BTCD Skill (NBW)
WarnAudited by ClawScan on May 10, 2026.
Overview
This is a coherent crypto-loan workflow, but it requires raw wallet private keys and can broadcast a mainnet BTC collateral transaction without an in-script confirmation.
Only use this skill if you understand the BTCD/PGP collateralization protocol and are comfortable with mainnet financial transactions. Use fresh, dedicated wallets with only the funds needed, verify contract addresses and BTC destinations independently, inspect npm dependencies before installing, and require manual review before any BTC broadcast or token approval.
Findings (5)
Artifact-based informational review of SKILL.md, metadata, install specs, static scan signals, and capability signals.
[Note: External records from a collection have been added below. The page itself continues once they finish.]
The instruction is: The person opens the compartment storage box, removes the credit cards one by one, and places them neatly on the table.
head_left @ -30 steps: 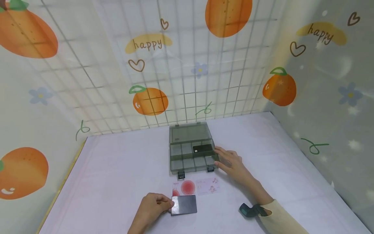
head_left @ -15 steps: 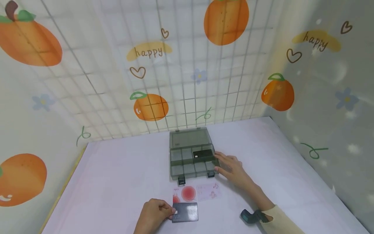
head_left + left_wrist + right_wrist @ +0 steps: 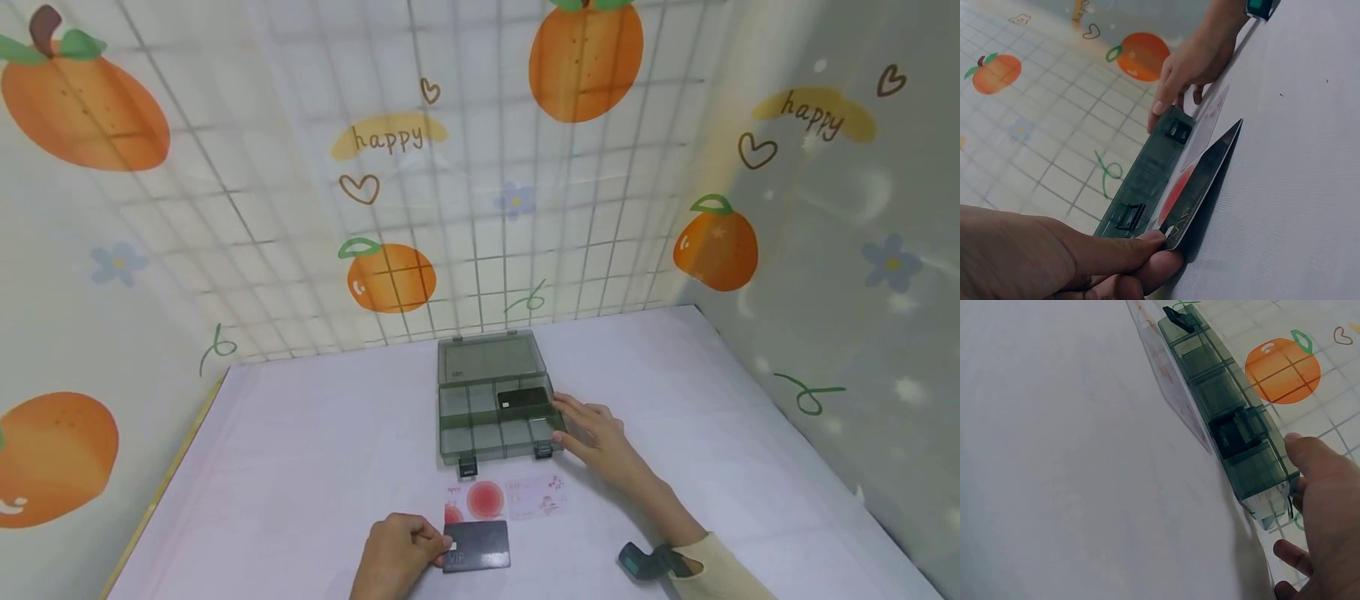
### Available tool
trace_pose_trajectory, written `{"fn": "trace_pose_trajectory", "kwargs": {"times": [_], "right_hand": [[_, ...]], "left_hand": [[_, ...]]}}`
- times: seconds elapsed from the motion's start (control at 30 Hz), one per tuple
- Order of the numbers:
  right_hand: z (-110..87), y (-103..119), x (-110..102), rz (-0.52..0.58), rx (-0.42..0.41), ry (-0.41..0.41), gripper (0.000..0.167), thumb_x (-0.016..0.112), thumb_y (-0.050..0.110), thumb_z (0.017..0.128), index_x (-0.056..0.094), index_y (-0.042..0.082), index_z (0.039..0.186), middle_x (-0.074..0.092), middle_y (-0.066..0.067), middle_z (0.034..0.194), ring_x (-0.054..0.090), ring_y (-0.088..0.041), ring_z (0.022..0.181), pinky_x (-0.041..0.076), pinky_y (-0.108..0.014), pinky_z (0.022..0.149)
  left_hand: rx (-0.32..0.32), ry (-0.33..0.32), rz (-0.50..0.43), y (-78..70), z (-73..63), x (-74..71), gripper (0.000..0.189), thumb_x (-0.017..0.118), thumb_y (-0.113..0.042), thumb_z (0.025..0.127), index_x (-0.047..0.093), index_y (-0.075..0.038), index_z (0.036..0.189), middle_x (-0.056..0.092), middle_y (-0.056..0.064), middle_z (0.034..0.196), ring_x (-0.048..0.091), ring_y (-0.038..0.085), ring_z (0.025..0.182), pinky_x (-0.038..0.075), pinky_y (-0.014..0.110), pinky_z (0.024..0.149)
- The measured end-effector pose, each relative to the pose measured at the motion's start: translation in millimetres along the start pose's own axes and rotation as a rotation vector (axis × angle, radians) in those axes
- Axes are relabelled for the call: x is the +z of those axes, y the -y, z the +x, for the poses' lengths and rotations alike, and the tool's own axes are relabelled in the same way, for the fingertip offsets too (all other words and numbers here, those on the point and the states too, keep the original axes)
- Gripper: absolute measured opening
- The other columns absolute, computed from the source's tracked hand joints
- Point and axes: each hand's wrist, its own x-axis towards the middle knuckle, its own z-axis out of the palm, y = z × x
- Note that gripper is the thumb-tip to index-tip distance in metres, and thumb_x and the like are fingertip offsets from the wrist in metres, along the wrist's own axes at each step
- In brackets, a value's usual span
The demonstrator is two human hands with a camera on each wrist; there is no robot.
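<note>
My left hand (image 3: 397, 552) pinches the left edge of a dark card (image 3: 477, 547) marked VIP between thumb and fingers. In the left wrist view the card (image 3: 1207, 181) is tilted, casting a shadow on the table. Behind it lie a card with red circles (image 3: 484, 500) and a pale pink card (image 3: 537, 497), side by side. A translucent green compartment box (image 3: 486, 437) stands beyond them, lid raised. One of its back compartments holds a black card (image 3: 523, 398). My right hand (image 3: 603, 437) touches the box's right side, thumb near the front corner, fingers fairly straight.
Two dark latches (image 3: 467, 467) stick out from the box's front edge. A dark wrist device (image 3: 643, 562) sits below the right sleeve (image 3: 720, 567). A printed curtain (image 3: 480, 208) rises behind the white table (image 3: 322, 450).
The head view has shifted, so the scene sits lower in it. The dark card's tilt has changed and its VIP lettering now shows. The right hand stays at the box.
</note>
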Motion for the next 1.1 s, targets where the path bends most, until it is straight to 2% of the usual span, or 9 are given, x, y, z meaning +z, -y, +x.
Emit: {"fn": "trace_pose_trajectory", "kwargs": {"times": [0.37,0.57,0.7,0.9,1.1], "right_hand": [[-0.1,0,0,0.000,-0.004,-0.010,0.059,0.064,0.045,0.097,0.051,0.020,0.149,0.039,0.010,0.157,0.039,-0.029,0.130,0.024,-0.060,0.094],[0.1,-1,0,-0.002,-0.011,-0.006,0.059,0.064,0.046,0.097,0.051,0.021,0.149,0.038,0.011,0.157,0.040,-0.027,0.128,0.025,-0.056,0.093],[-0.1,0,0,-0.007,-0.013,-0.002,0.059,0.063,0.046,0.097,0.050,0.022,0.149,0.038,0.011,0.157,0.041,-0.027,0.127,0.026,-0.053,0.092],[-0.2,1,0,-0.006,-0.020,-0.011,0.058,0.064,0.044,0.097,0.051,0.020,0.149,0.040,0.007,0.157,0.041,-0.029,0.127,0.028,-0.054,0.091],[0.0,0,-1,0.002,-0.023,-0.009,0.059,0.064,0.043,0.098,0.050,0.018,0.149,0.040,0.006,0.157,0.040,-0.028,0.128,0.027,-0.054,0.091]], "left_hand": [[-0.003,-0.008,-0.009,-0.4,-0.9,-0.1,0.020,0.083,-0.024,0.081,0.070,-0.015,0.068,0.063,-0.010,0.053,0.054,0.009,0.058,0.038,0.026,0.056],[-0.061,-0.020,0.038,-0.1,0.0,-0.3,0.020,0.083,-0.024,0.082,0.071,-0.015,0.069,0.060,-0.008,0.053,0.050,0.011,0.059,0.037,0.030,0.059],[-0.053,-0.038,0.055,-1.3,-0.3,-2.3,0.022,0.082,-0.025,0.083,0.069,-0.016,0.068,0.059,-0.008,0.053,0.048,0.011,0.058,0.037,0.029,0.058],[0.029,-0.145,0.023,-8.0,9.4,-8.7,0.017,0.079,-0.025,0.086,0.072,-0.017,0.072,0.063,-0.011,0.058,0.049,0.008,0.058,0.039,0.026,0.056],[0.061,-0.226,-0.065,-19.1,31.2,-13.9,0.013,0.078,-0.028,0.088,0.075,-0.019,0.080,0.066,-0.013,0.064,0.057,0.008,0.062,0.046,0.024,0.059]]}}
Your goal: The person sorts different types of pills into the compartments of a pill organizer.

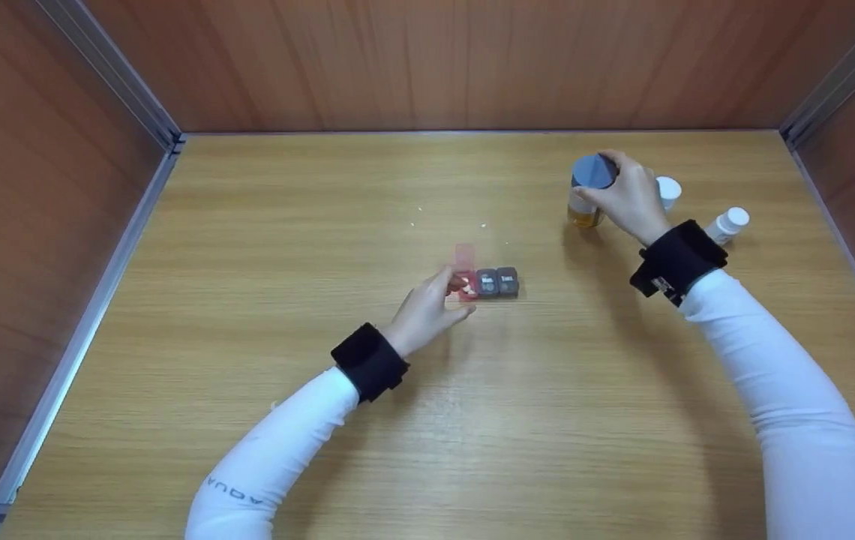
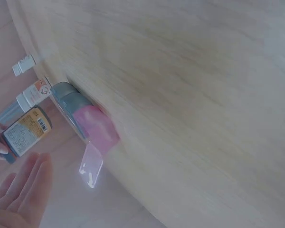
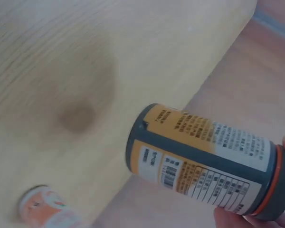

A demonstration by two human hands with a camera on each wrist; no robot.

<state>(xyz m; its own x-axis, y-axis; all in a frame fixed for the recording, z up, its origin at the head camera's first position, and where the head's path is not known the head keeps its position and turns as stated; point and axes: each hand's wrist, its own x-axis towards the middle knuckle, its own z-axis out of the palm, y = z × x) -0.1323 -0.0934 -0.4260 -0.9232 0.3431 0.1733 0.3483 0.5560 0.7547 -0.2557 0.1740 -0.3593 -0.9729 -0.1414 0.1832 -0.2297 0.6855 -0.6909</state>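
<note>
A small pill organizer [image 1: 497,283] lies mid-table, with two dark lidded compartments and a pink end compartment [image 2: 96,128]. The pink lid [image 1: 465,256] stands raised, and whitish pieces show inside. My left hand [image 1: 427,309] is beside that pink end, its fingers extended and holding nothing; in the left wrist view the fingers [image 2: 31,187] look apart from it. By its dark cap, my right hand [image 1: 631,196] grips a pill bottle [image 3: 199,161] with an orange-and-white label. The bottle hangs tilted in the right wrist view, its shadow on the table below.
Behind the right hand stands a white-capped bottle [image 1: 669,191], and a smaller white bottle [image 1: 730,223] is right of it. Several tiny white bits [image 1: 483,225] lie beyond the organizer. Wooden panels [image 1: 435,67] wall the table at the back and sides.
</note>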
ClawScan does not execute the skill or run runtime probes.
If these keys are exposed, misused, or used by unintended code, the associated wallets and funds could be at risk.
The skill requires raw EVM and BTC private keys for mainnet wallet operations. Raw private keys grant broad signing authority, not a narrowly scoped permission.
EVM_PRIVATE_KEY=<AGENT_EVM_PRIVATE_KEY> ... BTC_PRIVATE_KEY=<AGENT_BTC_PRIVATE_KEY_NO_0x_PREFIX> BTC_NETWORK=mainnet
Use only dedicated, minimal-balance wallets for this flow; do not use primary wallet private keys. The skill should declare these credentials explicitly and prefer safer wallet-signing flows where possible.
A user or agent running this step can lock/send BTC collateral without a final human review of the amount, destination, or fee at the moment of broadcast.
The BTC collateral step performs a high-impact mainnet transfer and is explicitly designed to run without an in-step confirmation prompt.
Step 3: Lock BTC Collateral ... **No interactive prompts** — the script is fully automated ... Broadcasts BTC tx and waits for **3 confirmations**
Require an explicit confirmation immediately before BTC broadcast showing destination address, amount, and estimated fee; consider disabling autonomous invocation for this step.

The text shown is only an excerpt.